The earliest known writing about medicine was a 110-page Egyptian papyrus. It was supposedly written by the god Thoth in about 16 BC. The Ebers papyrus is an ancient recipe book dated to approximately 1552 BC. It contains a mixture of magic and medicine with invocations to banish disease and a catalogue of useful plants, minerals, magic amulets and spells.[1] The most famous Egyptian physician was Imhotep, who lived in Memphis around 2500 B.C. Imhotep's materia medica consisted of procedures for treating head and torso injuries, tending of wounds, and prevention and curing of infections, as well as advanced principles of hygiene.

In India, the Ayurveda is traditional medicine that emphasizes plant-based treatments, hygiene, and balance in the body's state of being. Indian materia medica included knowledge of plants, where they grow in all season, methods for storage and shelf life of harvested materials. It also included directions for making juice from vegetables, dried powders from herb, cold infusions and extracts.[2]

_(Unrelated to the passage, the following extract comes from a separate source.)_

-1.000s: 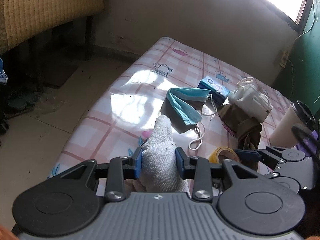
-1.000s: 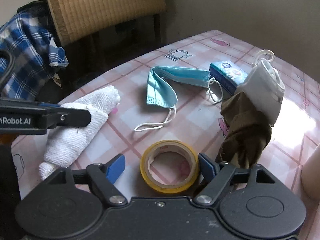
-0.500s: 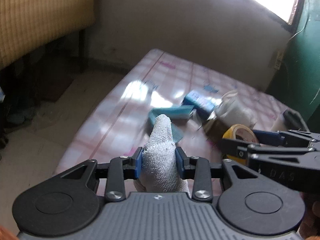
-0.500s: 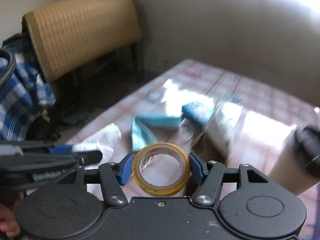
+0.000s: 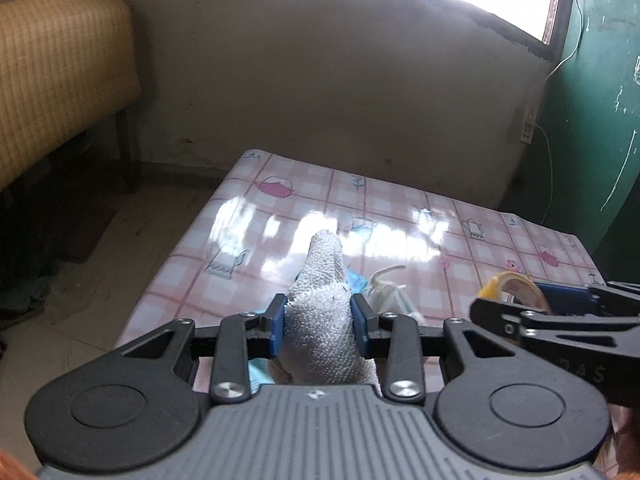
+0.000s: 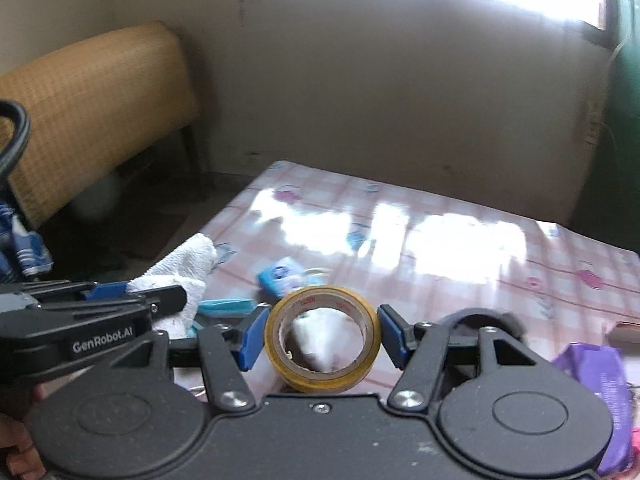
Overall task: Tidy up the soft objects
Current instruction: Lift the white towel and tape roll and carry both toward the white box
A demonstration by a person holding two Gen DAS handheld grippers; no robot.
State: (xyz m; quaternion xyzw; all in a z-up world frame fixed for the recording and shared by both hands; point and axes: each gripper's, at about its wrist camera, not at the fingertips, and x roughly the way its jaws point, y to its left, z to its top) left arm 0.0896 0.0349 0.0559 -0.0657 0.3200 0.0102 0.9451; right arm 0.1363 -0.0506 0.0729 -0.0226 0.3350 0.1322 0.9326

The earliest Chinese manual of materia medica, the Shennong Bencao Jing (Shennong Emperor's Classic of Materia Medica), was compiled in the 1st century AD during the Han dynasty, attributed to the mythical Shennong. It lists some 365 medicines, of which 252 are herbs. Earlier literature included lists of prescriptions for specific ailments, exemplified by the Recipes for Fifty-Two Ailments found in the Mawangdui tomb, which was sealed in 168 BC. Succeeding generations augmented the Shennong Bencao Jing, as in the Yaoxing Lun (Treatise on the Nature of Medicinal Herbs), a 7th-century Tang dynasty treatise on herbal medicine.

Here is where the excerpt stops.